**PROBLEM REQUIREMENTS**
Your task is to write out all of the records once more, exactly.
*** Opening of RECORD SET ***
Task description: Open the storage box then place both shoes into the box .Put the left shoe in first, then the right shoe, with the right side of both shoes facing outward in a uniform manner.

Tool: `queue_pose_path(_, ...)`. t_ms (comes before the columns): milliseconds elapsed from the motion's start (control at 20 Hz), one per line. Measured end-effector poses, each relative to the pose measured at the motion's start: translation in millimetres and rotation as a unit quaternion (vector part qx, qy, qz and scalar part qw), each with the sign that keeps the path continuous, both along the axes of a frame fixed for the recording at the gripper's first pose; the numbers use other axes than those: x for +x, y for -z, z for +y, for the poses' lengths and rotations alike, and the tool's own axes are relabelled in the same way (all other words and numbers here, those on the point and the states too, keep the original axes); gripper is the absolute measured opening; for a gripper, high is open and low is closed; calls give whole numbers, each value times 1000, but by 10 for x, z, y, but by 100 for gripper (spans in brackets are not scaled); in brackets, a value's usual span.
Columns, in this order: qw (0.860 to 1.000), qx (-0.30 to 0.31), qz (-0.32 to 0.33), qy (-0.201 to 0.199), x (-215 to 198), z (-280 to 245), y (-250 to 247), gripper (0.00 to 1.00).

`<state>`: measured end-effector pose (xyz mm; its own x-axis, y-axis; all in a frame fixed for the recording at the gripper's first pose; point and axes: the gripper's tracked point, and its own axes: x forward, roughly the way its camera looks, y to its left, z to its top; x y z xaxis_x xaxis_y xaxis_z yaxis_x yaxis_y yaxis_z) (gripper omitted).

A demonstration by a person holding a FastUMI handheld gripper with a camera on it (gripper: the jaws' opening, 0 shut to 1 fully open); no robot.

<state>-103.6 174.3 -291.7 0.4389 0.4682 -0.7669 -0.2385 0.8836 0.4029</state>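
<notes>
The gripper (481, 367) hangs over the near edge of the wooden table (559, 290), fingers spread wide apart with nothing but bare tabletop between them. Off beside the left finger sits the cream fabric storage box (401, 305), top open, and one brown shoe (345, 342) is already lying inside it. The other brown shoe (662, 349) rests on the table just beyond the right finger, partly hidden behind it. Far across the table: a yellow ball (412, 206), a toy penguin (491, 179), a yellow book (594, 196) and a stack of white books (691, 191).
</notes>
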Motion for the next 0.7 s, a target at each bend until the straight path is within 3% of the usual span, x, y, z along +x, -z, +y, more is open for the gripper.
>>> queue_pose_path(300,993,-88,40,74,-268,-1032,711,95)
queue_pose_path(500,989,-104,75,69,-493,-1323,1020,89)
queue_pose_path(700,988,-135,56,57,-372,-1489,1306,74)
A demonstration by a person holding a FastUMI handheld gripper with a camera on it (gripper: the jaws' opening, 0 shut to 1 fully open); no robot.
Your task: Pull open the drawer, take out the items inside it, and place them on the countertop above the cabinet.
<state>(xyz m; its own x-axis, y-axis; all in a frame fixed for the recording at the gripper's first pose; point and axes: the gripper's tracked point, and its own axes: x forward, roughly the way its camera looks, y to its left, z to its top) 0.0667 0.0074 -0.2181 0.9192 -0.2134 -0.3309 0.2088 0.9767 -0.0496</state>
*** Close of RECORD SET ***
**REPLY**
Task description: Open the storage box then place both shoes into the box .Put the left shoe in first, then the right shoe, with the right side of both shoes facing outward in a uniform manner.

Tool: `queue_pose_path(_, ...)`. t_ms (comes before the columns): milliseconds elapsed from the motion's start (control at 20 Hz), one per line. Measured end-effector poses, each relative to the pose measured at the motion's start: translation in millimetres and rotation as a unit quaternion (vector part qx, qy, qz and scalar part qw), each with the sign that keeps the path continuous, both along the axes of a frame fixed for the recording at the gripper's first pose; the numbers use other axes than those: x for +x, y for -z, z for +y, for the poses' lengths and rotations alike, and the tool's own axes are relabelled in the same way (all other words and numbers here, those on the point and the states too, keep the original axes); gripper is the absolute measured opening; for a gripper, high is open and low is closed; calls give whole numbers, each value times 1000, but by 10 for x, z, y, but by 100 for gripper (spans in brackets are not scaled); in brackets, a value's usual span.
Columns, in this order: qw (0.860 to 1.000), qx (-0.30 to 0.31), qz (-0.32 to 0.33), qy (-0.201 to 0.199), x (-215 to 198), z (-280 to 245), y (-250 to 247), gripper (0.00 to 1.00).

`<state>`: measured end-effector pose (xyz mm; its own x-axis, y-axis; all in a frame fixed for the recording at the gripper's first pose; point and axes: the gripper's tracked point, and its own axes: x forward, roughly the way its camera looks, y to its left, z to its top; x y z xaxis_x xaxis_y xaxis_z yaxis_x yaxis_y yaxis_z) (gripper omitted).

A demonstration by a person holding a FastUMI handheld gripper with a camera on it (gripper: the jaws' opening, 0 shut to 1 fully open); no robot.

<state>-103.6 174.3 -291.7 0.4389 0.4682 -0.7669 -0.2385 0.8836 0.4029</state>
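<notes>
The gripper (481, 367) hangs over the near edge of the wooden table (559, 290), fingers spread wide apart with nothing but bare tabletop between them. Off beside the left finger sits the cream fabric storage box (401, 305), top open, and one brown shoe (345, 342) is already lying inside it. The other brown shoe (662, 349) rests on the table just beyond the right finger, partly hidden behind it. Far across the table: a yellow ball (412, 206), a toy penguin (491, 179), a yellow book (594, 196) and a stack of white books (691, 191).
</notes>
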Motion for the next 0.7 s, a target at each bend until the straight path is within 3% of the usual span, x, y, z along +x, -z, +y, more is open for the gripper.
>>> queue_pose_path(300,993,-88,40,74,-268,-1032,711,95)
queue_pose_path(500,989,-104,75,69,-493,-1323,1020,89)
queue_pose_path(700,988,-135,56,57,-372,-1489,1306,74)
A demonstration by a person holding a FastUMI handheld gripper with a camera on it (gripper: the jaws' opening, 0 shut to 1 fully open); no robot.
Your task: Pull open the drawer, take out the items inside it, and place them on the countertop above the cabinet.
<state>(xyz m; its own x-axis, y-axis; all in a frame fixed for the recording at the gripper's first pose; point and axes: the gripper's tracked point, and its own axes: x forward, roughly the way its camera looks, y to its left, z to its top) 0.0667 0.0074 -0.2181 0.9192 -0.2134 -0.3309 0.2088 0.9767 -0.0496</state>

No further work remains on the exercise.